- Opening Delimiter -

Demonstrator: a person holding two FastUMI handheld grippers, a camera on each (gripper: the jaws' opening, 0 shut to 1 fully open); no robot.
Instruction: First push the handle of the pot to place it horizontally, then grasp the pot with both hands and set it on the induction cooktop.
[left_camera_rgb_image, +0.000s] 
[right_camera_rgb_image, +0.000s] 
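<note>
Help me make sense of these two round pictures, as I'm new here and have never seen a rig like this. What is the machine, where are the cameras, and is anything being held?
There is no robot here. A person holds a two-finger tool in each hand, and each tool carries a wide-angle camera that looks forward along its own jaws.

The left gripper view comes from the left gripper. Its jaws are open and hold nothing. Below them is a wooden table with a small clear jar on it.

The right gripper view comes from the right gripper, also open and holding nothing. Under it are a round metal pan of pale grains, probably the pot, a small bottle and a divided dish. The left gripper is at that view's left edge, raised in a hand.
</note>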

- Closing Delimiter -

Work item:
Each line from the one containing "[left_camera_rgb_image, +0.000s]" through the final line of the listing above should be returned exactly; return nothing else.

Exercise answer:
[left_camera_rgb_image, +0.000s] 
[right_camera_rgb_image, +0.000s] 
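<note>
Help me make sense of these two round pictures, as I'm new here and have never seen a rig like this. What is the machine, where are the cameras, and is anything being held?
There is no robot here. A person holds a two-finger tool in each hand, and each tool carries a wide-angle camera that looks forward along its own jaws.

The left gripper view comes from the left gripper. Its jaws are open and hold nothing. Below them is a wooden table with a small clear jar on it.

The right gripper view comes from the right gripper, also open and holding nothing. Under it are a round metal pan of pale grains, probably the pot, a small bottle and a divided dish. The left gripper is at that view's left edge, raised in a hand.
</note>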

Nothing remains to be done in this exercise.